Surprise Tour Bus Inspections at Yosemite Yield Disturbing Results
A surprise inspection of tour buses at Yosemite National Park the other day turned up a high number of buses with safety issues, and two were immediately taken out of service, according to park officials.
The Federal Motor Carrier Safety Administration, in conjunction with the California Highway Patrol, and the National Park Service held the surprise inspection Wednesday for all commercial for hire multiple passenger tour buses in the park. The purpose of these unannounced inspections is to ensure visitor safety through safe operation of tour buses. Specifically, officials hope to reduce the chances of crashes, injuries, and fatalities involving tour buses bringing passengers to Yosemite.
According to a park release, roadside inspections adhere to the guidelines of the North American Standard for bus safety.
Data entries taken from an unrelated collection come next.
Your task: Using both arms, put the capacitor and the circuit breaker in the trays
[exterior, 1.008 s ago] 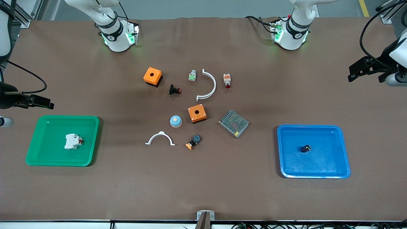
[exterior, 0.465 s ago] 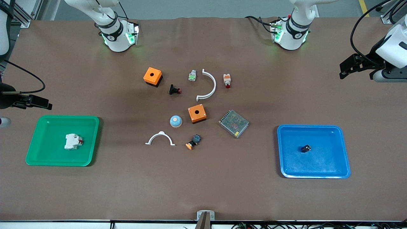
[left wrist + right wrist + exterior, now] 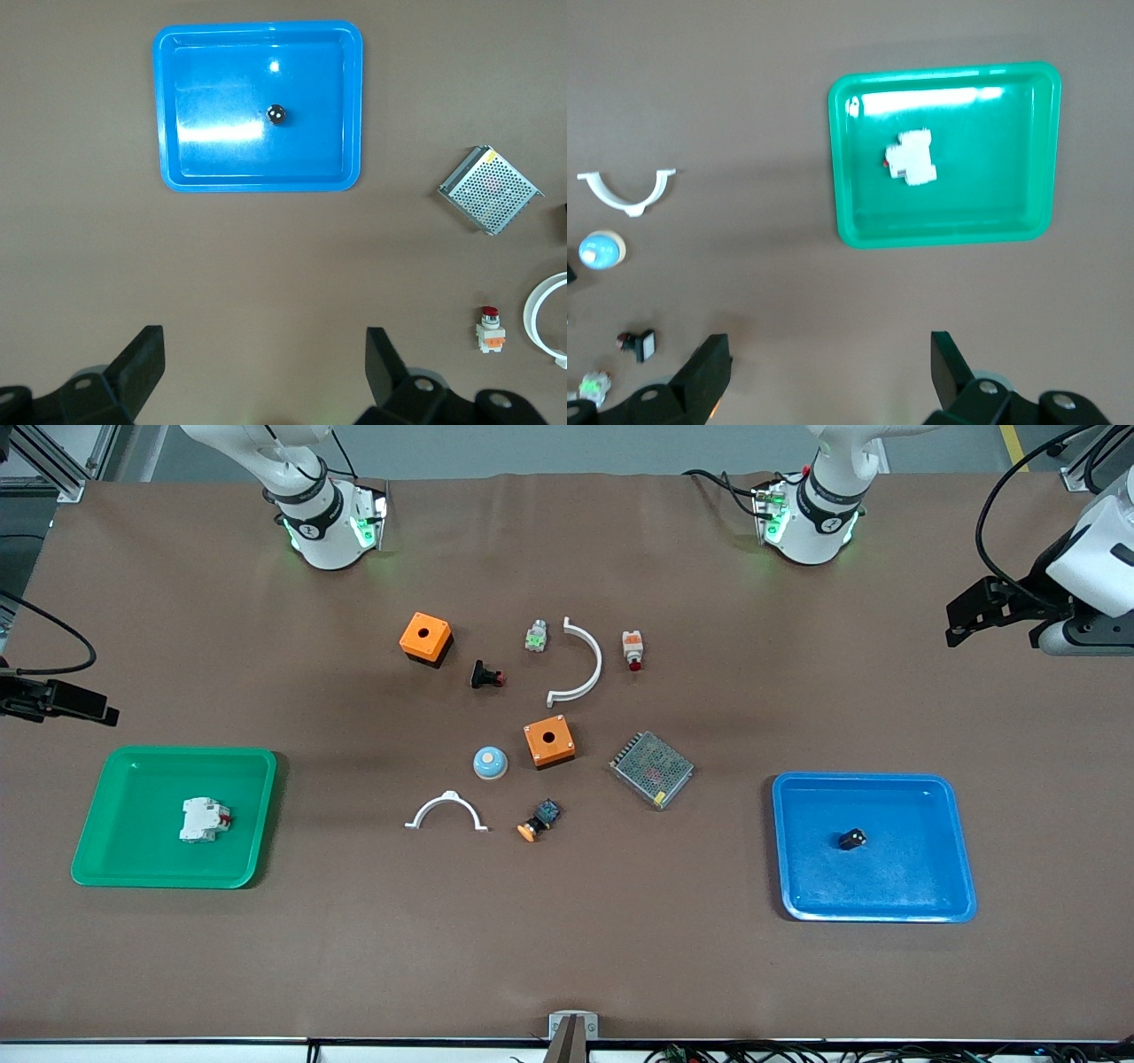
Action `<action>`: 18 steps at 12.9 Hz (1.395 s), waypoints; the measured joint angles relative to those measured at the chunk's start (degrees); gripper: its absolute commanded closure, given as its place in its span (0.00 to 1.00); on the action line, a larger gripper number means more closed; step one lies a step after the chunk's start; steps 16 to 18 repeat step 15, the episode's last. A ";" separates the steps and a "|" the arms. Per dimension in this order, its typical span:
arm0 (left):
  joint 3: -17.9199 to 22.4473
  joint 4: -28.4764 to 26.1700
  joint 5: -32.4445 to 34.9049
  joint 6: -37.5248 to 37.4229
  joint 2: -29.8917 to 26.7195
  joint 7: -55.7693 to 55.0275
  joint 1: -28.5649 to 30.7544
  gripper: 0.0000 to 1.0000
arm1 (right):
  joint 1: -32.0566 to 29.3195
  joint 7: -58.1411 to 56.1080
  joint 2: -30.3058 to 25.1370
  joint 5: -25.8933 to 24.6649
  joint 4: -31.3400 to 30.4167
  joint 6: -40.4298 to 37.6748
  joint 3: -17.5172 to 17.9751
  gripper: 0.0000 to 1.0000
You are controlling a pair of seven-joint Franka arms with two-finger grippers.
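The capacitor (image 3: 851,839), a tiny dark cylinder, lies in the middle of the blue tray (image 3: 948,850) toward the left arm's end of the table. It also shows in the left wrist view, capacitor (image 3: 277,113) in the blue tray (image 3: 168,106). The white circuit breaker (image 3: 205,819) lies in the green tray (image 3: 106,850) toward the right arm's end, and the right wrist view shows this circuit breaker (image 3: 912,158) too. My left gripper (image 3: 961,615) hangs open and empty high over bare table; its wrist view shows the left gripper (image 3: 263,341) with wide jaws. My right gripper (image 3: 97,710) is open and empty over the table's edge, and wide in the right wrist view (image 3: 830,347).
Mid-table lie two orange boxes (image 3: 425,638) (image 3: 548,742), a mesh power supply (image 3: 651,769), two white arcs (image 3: 580,662) (image 3: 446,812), a blue dome (image 3: 490,763), a black push-button (image 3: 486,676), an orange-capped button (image 3: 538,820) and a white-orange part (image 3: 632,649).
The right gripper has drawn back toward the table's edge. The left gripper rose a little toward the arms' bases, then held still. Both parts stayed in their trays.
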 measured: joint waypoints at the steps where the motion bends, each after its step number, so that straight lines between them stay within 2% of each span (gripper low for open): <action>1: 0.03 -0.04 0.00 0.00 0.11 0.00 0.05 0.00 | 0.00 0.00 -0.84 0.00 0.13 -1.09 0.02 0.00; 4: 0.23 -0.05 0.00 0.30 0.33 0.05 0.22 0.00 | 0.46 0.00 -4.95 0.00 -1.79 -1.53 0.44 0.00; 9: 0.46 0.12 0.00 0.65 0.56 0.13 0.38 0.00 | 0.95 0.00 -14.39 -0.74 -15.12 5.38 0.78 0.00; 18: 0.46 0.30 0.00 0.67 0.56 0.13 0.38 0.00 | 0.90 -0.01 -15.54 -2.01 -16.93 5.90 0.38 0.00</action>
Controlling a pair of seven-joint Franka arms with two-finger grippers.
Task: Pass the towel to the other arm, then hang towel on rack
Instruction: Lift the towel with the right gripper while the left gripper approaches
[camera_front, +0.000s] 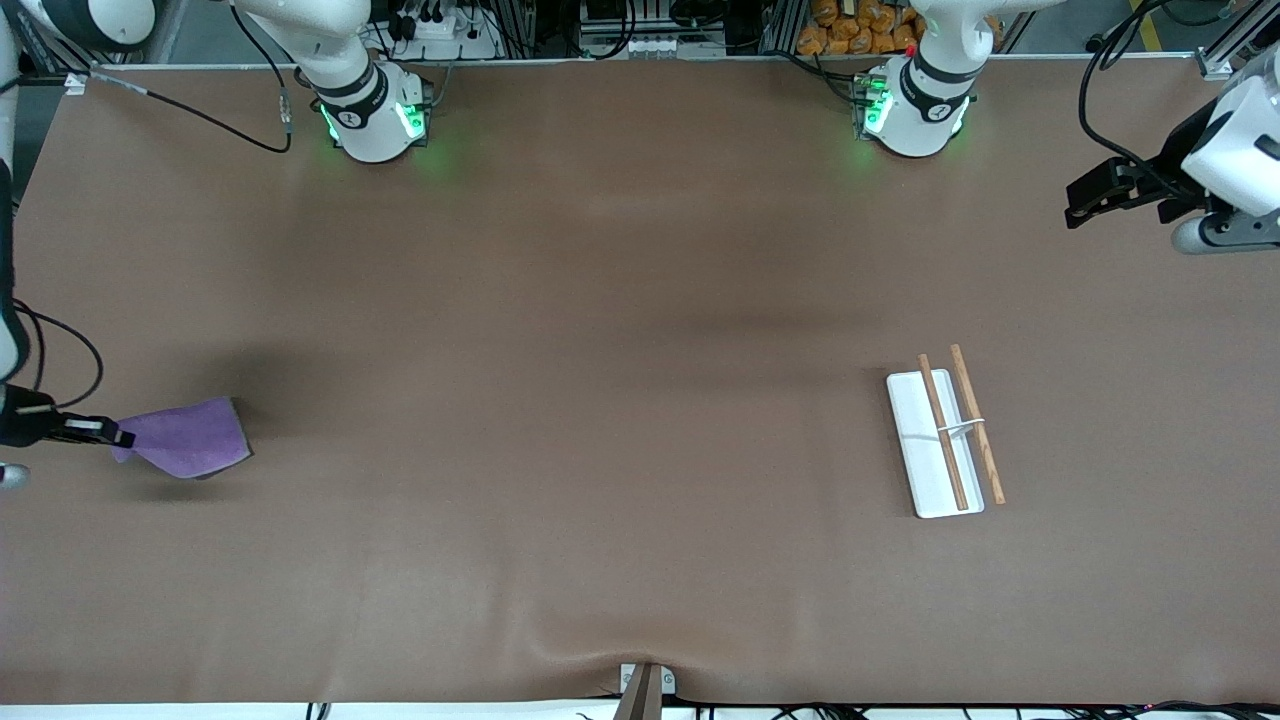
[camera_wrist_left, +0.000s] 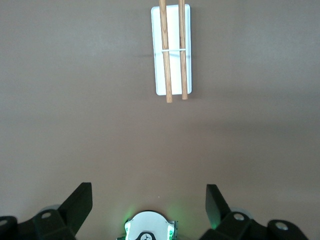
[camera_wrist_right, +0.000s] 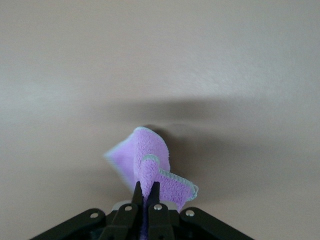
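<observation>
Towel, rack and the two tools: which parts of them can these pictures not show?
- Towel: the pinched edge is hidden by the shut right tool in both views.
- Rack: cut off by the left wrist view's edge.
- Left tool, open: fingertips cut off by the front view's edge.

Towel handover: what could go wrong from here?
1. The right hand pinches only a small fold at the edge of the towel, with the rest hanging loose; it could slip out in transit.
2. The left hand waits open at the left arm's end of the table, a long way from the towel, so the pass needs a long carry.
3. The rack has thin rods set close together; a bunched towel may slide off.
</observation>
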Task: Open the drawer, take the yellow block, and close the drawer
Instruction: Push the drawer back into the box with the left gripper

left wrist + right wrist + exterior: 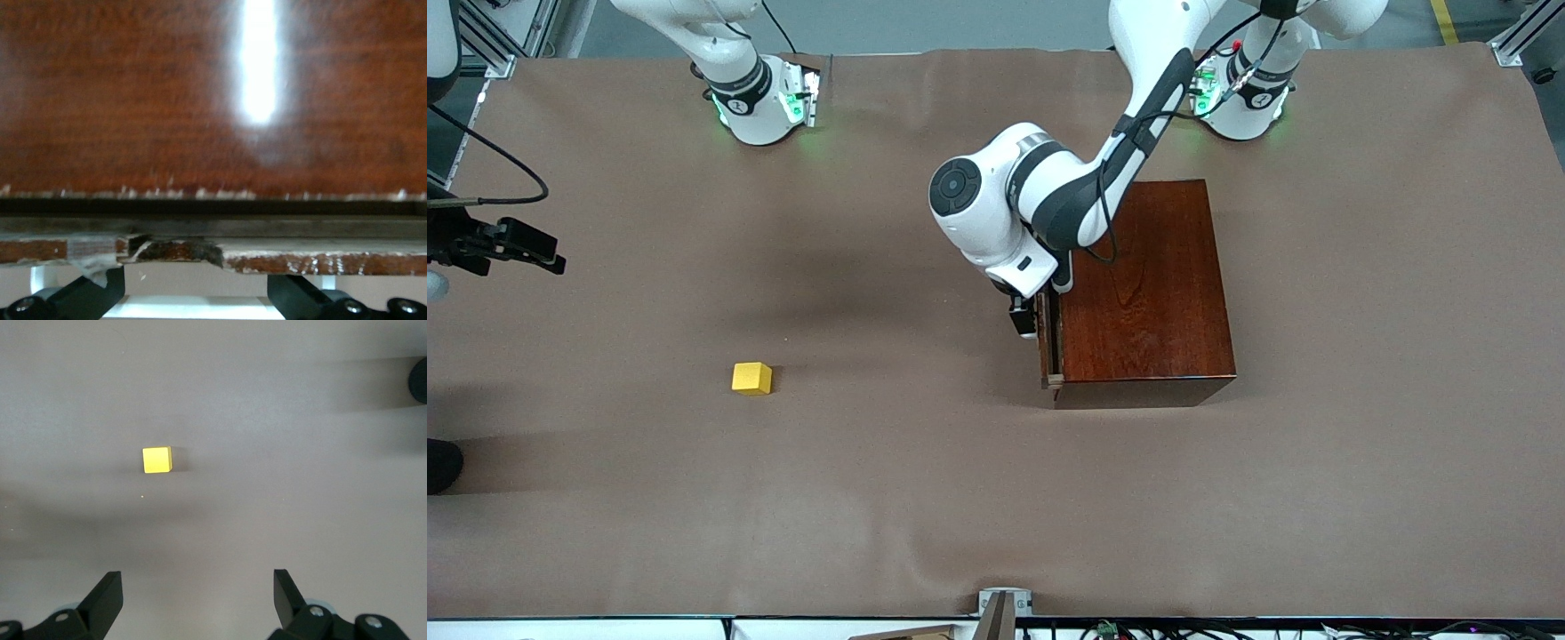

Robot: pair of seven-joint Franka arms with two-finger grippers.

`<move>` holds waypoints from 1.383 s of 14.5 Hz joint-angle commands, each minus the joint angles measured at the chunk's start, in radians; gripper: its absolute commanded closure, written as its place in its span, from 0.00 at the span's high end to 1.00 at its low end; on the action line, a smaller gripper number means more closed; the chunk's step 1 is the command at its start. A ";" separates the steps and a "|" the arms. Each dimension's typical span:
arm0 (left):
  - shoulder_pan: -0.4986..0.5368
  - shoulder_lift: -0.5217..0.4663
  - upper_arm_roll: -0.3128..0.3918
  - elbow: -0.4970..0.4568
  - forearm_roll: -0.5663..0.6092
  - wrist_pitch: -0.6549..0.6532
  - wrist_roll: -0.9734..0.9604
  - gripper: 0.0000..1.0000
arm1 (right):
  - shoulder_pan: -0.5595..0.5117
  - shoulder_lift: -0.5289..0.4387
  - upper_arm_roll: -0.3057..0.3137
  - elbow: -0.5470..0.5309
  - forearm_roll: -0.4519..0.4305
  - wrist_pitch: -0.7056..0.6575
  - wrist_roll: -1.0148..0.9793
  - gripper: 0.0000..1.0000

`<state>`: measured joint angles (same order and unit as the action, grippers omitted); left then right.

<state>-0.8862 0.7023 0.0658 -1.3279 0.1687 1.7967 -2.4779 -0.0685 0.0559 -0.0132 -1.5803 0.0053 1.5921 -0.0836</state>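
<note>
Pressing your left gripper (1024, 322), spread around the white handle, against the nearly shut drawer (1049, 342), you are leaving the yellow block (751, 378) lying on the table, below your raised, open right gripper (197, 600).

brown table cover (694, 498) spread wide and matte, faintly creased, with soft wrinkles toward the edge nearest the front camera. soft shadows lying across it in broad bands. grey floor (960, 22) showing past the top edge of the cover. silver metal framing (1516, 40) at one upper corner, more framing (489, 44) at the other. yellow floor stripe (1445, 20) beside the first. black cable (498, 164) looping in over the edge at the right arm's end of the table, joined to a black device (511, 244) just above the cover. small metal bracket (1003, 604) at the middle of the nearest edge. even overhead light, a bright glare in the left wrist view.
</note>
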 commanded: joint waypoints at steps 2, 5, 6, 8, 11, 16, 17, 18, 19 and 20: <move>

There are five levels of inspections, including a vehicle component, a driver component, or a combination of both. Inspections are designed to determine if buses are in compliance with the Federal Motor Carrier Safety Regulations. Violations may result in fines or taking a bus out of service immediately.
Yosemite receives approximately 3.5 million visitors per year, with approximately 250,000 arriving on a tour bus. The large majority of tour bus passengers are international visitors from countries such as Japan, Korea, Germany, and England. Many of these visitors come to Yosemite in conjunction with visiting other parts of California.
It is a primary concern of the NPS in Yosemite that these visitors are safe during their travels in the park.
There were 24 buses inspected in the park Wednesday. Of those 24 inspections, nine buses were found to be safe and were released with no citation. Fifteen buses were cited for unsafe operation and two were taken out of service.
The inspections were to continue Thursday.